● **EXERCISE DIRECTIONS**: Please write out, exactly, every line of the listing from its first line through the one that includes "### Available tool".

========================

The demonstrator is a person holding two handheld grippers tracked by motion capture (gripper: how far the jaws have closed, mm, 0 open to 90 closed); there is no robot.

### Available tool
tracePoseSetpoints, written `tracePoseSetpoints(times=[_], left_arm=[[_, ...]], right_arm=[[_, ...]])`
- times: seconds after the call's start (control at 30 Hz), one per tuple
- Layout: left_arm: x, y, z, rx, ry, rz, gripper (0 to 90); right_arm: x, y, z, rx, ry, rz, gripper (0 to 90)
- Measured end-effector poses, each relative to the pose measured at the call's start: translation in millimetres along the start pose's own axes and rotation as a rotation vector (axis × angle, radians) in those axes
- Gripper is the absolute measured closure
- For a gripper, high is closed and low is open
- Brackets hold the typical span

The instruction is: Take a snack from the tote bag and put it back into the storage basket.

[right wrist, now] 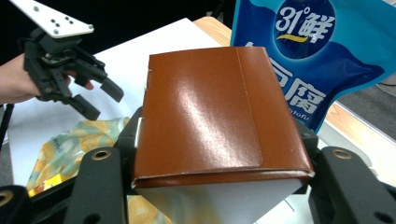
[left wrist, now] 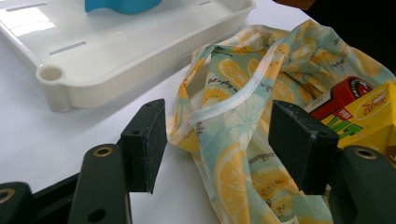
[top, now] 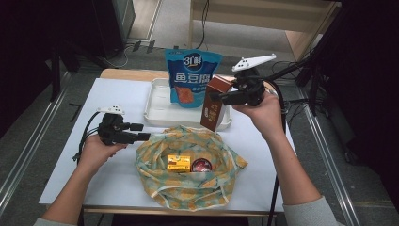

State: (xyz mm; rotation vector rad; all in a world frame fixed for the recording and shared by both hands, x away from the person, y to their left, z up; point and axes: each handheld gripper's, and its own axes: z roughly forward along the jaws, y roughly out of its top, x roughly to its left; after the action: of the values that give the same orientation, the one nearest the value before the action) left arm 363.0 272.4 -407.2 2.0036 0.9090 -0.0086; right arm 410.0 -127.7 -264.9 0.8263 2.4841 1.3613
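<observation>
Right gripper (top: pixel 221 98), jaws clamped on the brown carton (top: pixel 214 102) held aloft at 1 o'clock of the lemon-print bag (top: pixel 188 167), should lower it upright into the mouth while the left gripper (top: pixel 143 132), jaws wide and empty, steadies the 9 o'clock rim.

The white table (top: pixel 122 89) bears a white tray (top: pixel 155 110) and, just before it, a lemon-print cloth bag (top: pixel 155 162).
</observation>
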Motion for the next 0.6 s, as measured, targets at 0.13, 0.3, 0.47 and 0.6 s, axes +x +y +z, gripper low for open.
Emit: tracePoseSetpoints(times=[0.13,0.3,0.47,0.6], left_arm=[[0.2,0.0,-2.3,-0.018,-0.006,-0.002,37.6],[2.7,-0.4,-3.8,-0.025,-0.009,-0.010,37.7],[2.6,0.1,1.7,-0.020,-0.036,-0.011,38.0],[0.0,-0.1,2.6,-0.001,-0.026,0.011,38.1]], right_arm=[[-3.9,5.5,10.9,0.017,-0.001,0.001,42.9],[-9.2,9.9,23.1,0.018,-0.019,0.006,42.9],[-13.3,15.6,34.9,0.010,-0.046,0.023,43.0],[-13.3,21.5,43.1,0.008,-0.065,0.018,43.1]])
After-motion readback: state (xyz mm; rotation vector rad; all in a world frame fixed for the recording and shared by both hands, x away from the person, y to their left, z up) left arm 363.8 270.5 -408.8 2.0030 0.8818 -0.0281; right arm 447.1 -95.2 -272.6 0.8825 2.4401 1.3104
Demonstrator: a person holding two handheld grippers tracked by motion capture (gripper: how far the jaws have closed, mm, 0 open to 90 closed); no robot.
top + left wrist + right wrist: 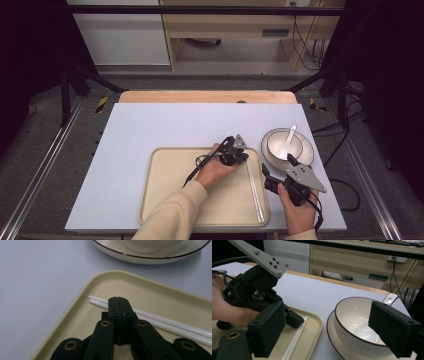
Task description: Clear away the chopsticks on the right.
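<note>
Two white chopsticks (pixel 254 187) lie side by side along the right side of a beige tray (pixel 175 200). My left gripper (pixel 246 158) sits over their far ends, held by a hand. Its jaws are shut, tips together just above the chopsticks (pixel 162 320) with nothing between them (pixel 119 300). My right gripper (pixel 277 165) is off the tray's right edge, open wide and pointing at a white bowl (pixel 285 144) on a plate (pixel 306 156). A spoon (pixel 289 140) rests in the bowl. In the right gripper view the bowl (pixel 354 315) lies ahead between the pads (pixel 268 330).
The tray stands at the front of a pale blue tabletop (pixel 150 130), whose front edge is near both hands. The plate (pixel 150 257) sits just beyond the tray's rim (pixel 82 315). A wooden strip (pixel 200 96) and a dark frame border the table's far side.
</note>
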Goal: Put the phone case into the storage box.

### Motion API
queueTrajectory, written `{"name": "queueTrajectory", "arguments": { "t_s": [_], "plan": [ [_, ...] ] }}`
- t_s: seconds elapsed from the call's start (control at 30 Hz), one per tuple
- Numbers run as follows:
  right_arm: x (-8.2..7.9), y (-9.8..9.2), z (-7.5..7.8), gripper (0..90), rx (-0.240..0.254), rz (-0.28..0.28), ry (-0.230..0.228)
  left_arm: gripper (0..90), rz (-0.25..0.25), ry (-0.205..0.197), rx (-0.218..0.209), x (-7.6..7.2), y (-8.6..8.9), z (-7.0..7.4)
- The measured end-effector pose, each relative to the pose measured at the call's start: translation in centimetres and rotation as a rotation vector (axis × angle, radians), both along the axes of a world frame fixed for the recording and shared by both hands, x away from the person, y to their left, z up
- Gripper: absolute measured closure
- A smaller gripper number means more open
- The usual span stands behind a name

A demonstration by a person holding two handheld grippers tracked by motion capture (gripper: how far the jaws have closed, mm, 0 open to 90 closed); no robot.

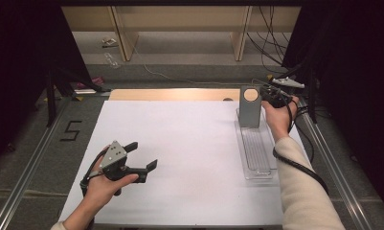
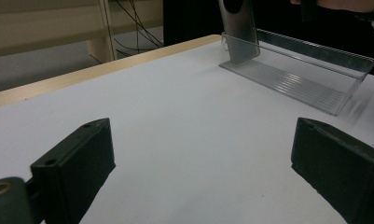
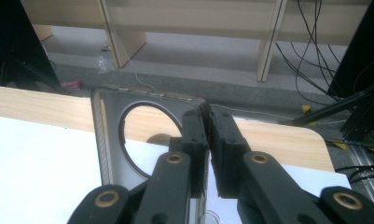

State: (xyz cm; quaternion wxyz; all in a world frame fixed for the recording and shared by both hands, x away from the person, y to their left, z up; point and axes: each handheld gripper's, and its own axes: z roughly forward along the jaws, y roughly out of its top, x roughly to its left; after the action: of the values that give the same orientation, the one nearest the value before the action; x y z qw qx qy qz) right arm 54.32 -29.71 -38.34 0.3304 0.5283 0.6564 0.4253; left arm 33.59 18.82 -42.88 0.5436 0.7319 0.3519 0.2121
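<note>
Overhead and both gripper-mounted views share the metal plate.

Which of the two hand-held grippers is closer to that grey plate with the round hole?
The right. The right gripper is clamped on the grey plate's edge, at the far end of the clear tray. The left gripper rests open, far across the white table.

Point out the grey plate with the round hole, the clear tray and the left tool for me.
Grey plate (image 1: 250, 112), high view: flat face below its round hole.
Clear tray (image 1: 256, 152), high view: ribbed floor, bare part.
Left tool (image 1: 144, 155), high view: midway between its open black tips.
</note>
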Motion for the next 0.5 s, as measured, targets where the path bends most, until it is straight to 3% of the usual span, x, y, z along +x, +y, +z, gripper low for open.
{"name": "queueTrajectory", "arguments": {
  "t_s": [0.5],
  "plan": [
    [0.24,-0.08,-0.51,85.4,0.001,0.02,0.014,5.4,0.0,-0.001,-0.003,0.0,-0.03,0.03]
  ]
}}
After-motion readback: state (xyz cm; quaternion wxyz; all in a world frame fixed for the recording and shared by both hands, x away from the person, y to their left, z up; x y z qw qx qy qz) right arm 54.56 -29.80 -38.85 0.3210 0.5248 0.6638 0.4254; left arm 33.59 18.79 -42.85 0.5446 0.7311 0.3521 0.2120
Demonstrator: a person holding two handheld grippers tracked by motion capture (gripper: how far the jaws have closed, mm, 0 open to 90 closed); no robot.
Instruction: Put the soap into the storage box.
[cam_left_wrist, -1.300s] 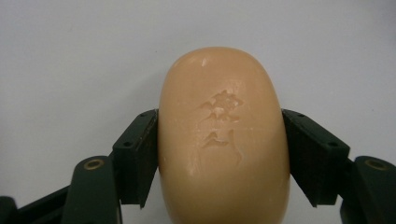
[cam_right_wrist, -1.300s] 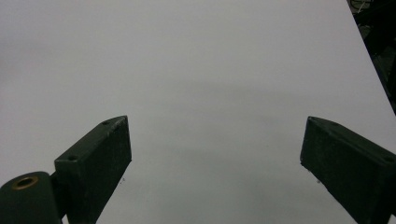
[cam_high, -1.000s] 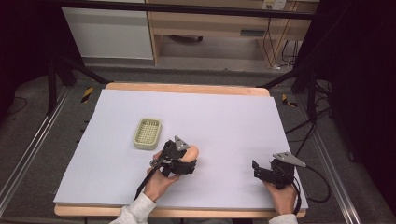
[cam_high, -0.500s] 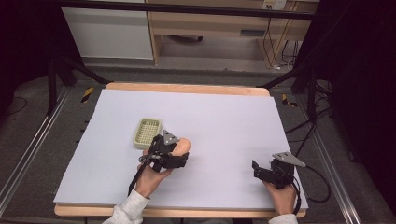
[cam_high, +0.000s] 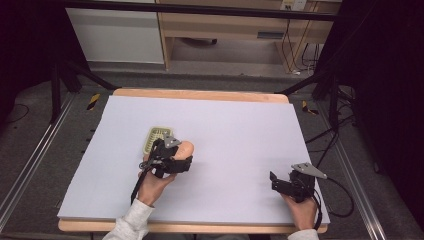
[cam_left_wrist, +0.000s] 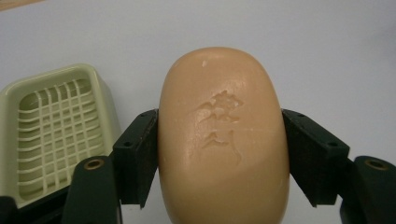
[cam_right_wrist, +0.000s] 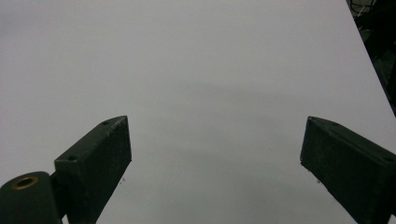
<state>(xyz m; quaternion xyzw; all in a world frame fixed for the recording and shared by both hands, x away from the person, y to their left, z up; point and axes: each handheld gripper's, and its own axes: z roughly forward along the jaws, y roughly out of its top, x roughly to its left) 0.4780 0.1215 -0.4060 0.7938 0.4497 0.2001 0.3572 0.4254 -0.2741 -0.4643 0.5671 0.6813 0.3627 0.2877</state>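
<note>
A peach-coloured bar of soap (cam_left_wrist: 222, 140) with a stamped mark is clamped between the jaws of my left gripper (cam_left_wrist: 219, 154). In the high view the soap (cam_high: 184, 148) sits just right of a pale green soap dish (cam_high: 156, 137) with a grid floor; the left gripper (cam_high: 176, 161) partly covers the dish's near end. The soap dish (cam_left_wrist: 56, 126) lies empty at the left of the left gripper view. My right gripper (cam_high: 276, 183) rests at the table's front right, and the right gripper (cam_right_wrist: 215, 154) stands open over bare sheet.
A pale lilac sheet (cam_high: 240, 130) covers the wooden table (cam_high: 200, 94). Cables (cam_high: 345, 200) trail off the right edge. A cabinet and shelf unit (cam_high: 220, 30) stand beyond the far edge.
My left gripper has carried the soap leftward and away from the person, up beside the soap dish. The right gripper has stayed put.
</note>
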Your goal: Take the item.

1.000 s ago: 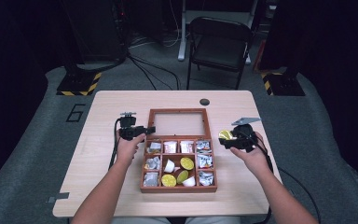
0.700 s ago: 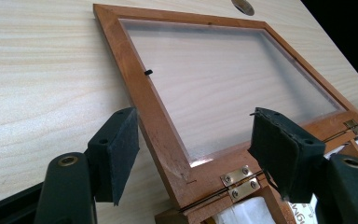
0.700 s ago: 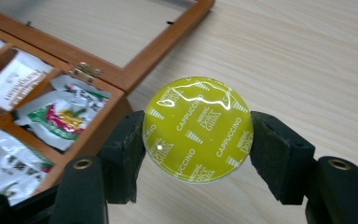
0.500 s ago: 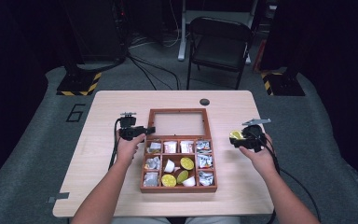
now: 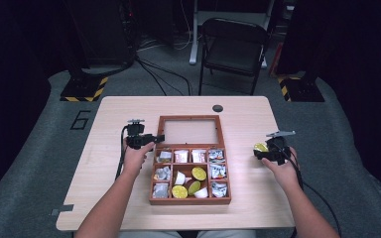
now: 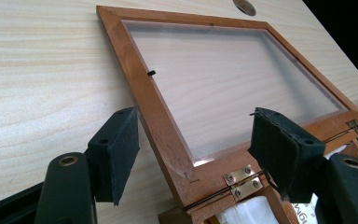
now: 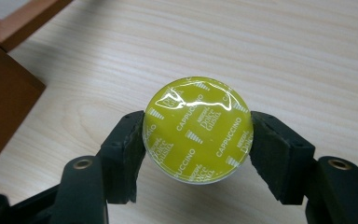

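A wooden compartment box [image 5: 189, 201] sits mid-table with its glass-paned lid [image 5: 190, 118] folded back flat. It holds silver packets, white cups and yellow-green capsules. My left gripper [image 5: 157, 138] rests at the lid's left hinge corner. In the left gripper view its jaws [image 6: 196, 135] stand open, straddling the lid frame [image 6: 137, 79] without pressing it. My right gripper [image 5: 259, 151] is low over the bare table to the right of the box. It is shut on a yellow-green cappuccino capsule [image 7: 198, 130], foil face toward the camera; the capsule [image 5: 261, 147] also shows from above.
A black round grommet [image 5: 218, 108] sits in the table top behind the lid. A folding chair [image 5: 233, 47] stands beyond the far edge. The box's brown side wall [image 7: 4, 102] lies left of the held capsule. Bare wood [image 5: 258, 124] surrounds the right gripper.
My right gripper has carried the capsule rightward and lower, away from the box. The left hand and the box have not moved.
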Action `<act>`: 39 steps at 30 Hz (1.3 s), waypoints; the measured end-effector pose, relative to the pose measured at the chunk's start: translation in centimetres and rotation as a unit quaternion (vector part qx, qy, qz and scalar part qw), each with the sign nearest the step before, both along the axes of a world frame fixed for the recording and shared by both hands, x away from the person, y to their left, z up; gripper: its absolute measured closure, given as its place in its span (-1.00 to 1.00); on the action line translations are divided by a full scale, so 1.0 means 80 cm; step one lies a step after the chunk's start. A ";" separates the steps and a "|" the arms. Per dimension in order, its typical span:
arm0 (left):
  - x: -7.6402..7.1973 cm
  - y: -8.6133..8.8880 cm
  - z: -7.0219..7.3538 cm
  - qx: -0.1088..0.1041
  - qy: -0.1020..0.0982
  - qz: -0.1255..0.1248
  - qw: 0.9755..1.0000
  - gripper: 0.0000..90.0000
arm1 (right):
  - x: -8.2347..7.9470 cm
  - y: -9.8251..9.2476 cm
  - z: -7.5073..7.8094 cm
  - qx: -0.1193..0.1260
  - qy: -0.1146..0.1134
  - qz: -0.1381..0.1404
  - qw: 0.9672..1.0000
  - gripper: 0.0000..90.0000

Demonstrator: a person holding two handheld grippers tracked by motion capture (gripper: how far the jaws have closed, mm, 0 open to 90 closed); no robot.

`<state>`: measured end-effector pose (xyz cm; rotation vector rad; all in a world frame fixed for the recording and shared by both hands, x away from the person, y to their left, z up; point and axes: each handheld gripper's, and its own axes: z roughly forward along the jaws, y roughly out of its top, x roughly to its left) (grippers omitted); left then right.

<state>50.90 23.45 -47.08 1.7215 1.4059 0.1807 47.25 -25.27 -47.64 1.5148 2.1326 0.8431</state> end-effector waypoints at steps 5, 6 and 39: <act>0.000 0.000 0.000 0.001 0.001 0.001 1.000 -0.28 | -0.001 -0.006 -0.010 0.000 0.008 -0.007 1.000 -0.17; 0.000 0.000 0.000 0.000 0.001 0.001 1.000 -0.28 | -0.001 -0.007 -0.012 -0.002 0.008 -0.006 1.000 -0.17; 0.000 0.003 0.001 -0.002 -0.002 0.002 1.000 -0.28 | -0.004 0.000 -0.004 0.000 -0.006 -0.009 1.000 -0.31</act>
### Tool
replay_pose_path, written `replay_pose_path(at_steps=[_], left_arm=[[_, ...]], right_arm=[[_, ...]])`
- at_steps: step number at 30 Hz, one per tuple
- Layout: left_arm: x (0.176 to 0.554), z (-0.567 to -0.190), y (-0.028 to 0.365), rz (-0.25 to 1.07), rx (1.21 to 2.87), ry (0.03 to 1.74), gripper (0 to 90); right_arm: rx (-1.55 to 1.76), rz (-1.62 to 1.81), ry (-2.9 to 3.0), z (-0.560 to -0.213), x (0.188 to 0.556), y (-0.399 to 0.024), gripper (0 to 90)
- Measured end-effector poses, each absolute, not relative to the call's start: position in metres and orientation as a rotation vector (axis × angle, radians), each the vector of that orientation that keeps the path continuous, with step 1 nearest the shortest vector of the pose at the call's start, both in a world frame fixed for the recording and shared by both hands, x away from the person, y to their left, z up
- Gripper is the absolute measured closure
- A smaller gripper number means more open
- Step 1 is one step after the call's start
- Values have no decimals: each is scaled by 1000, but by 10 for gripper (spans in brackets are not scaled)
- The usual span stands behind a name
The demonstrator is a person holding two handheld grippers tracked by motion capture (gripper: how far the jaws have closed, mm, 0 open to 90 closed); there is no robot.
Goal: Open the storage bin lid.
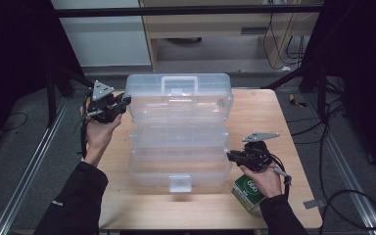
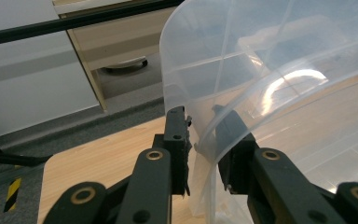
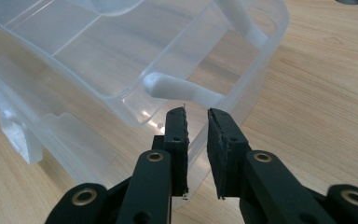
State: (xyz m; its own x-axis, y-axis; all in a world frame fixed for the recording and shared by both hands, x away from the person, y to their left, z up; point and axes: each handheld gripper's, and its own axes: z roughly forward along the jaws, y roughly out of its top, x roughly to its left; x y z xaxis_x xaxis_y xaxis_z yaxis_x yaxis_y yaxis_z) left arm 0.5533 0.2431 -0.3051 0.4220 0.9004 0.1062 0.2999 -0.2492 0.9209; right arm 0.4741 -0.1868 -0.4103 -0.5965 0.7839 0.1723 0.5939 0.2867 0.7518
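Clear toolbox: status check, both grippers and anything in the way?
Left gripper clamped on the open lid edge. Right gripper at the clear toolbox base rim, jaws narrowly apart, grip unclear. Green carton under right hand, clear of the box.

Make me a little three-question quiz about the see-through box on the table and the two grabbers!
1. True or false: the clear plastic box stands open.
2. What does the left gripper clamp? A) the lid edge B) the green carton C) a cable
3. What lies on the table under the person's right hand?

Key:
1. True; its lid is swung up.
2. A
3. A green carton. The right gripper above it holds nothing, its jaws slightly apart.
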Motion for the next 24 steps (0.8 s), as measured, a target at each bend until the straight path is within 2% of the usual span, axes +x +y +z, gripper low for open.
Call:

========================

● **WRITTEN SOLUTION**:
The demonstrator is a person holding two handheld grippers tracked by motion capture (gripper: how far the jaws have closed, mm, 0 open to 90 closed); there is no robot.

### Available tool

Output is complete for this exercise.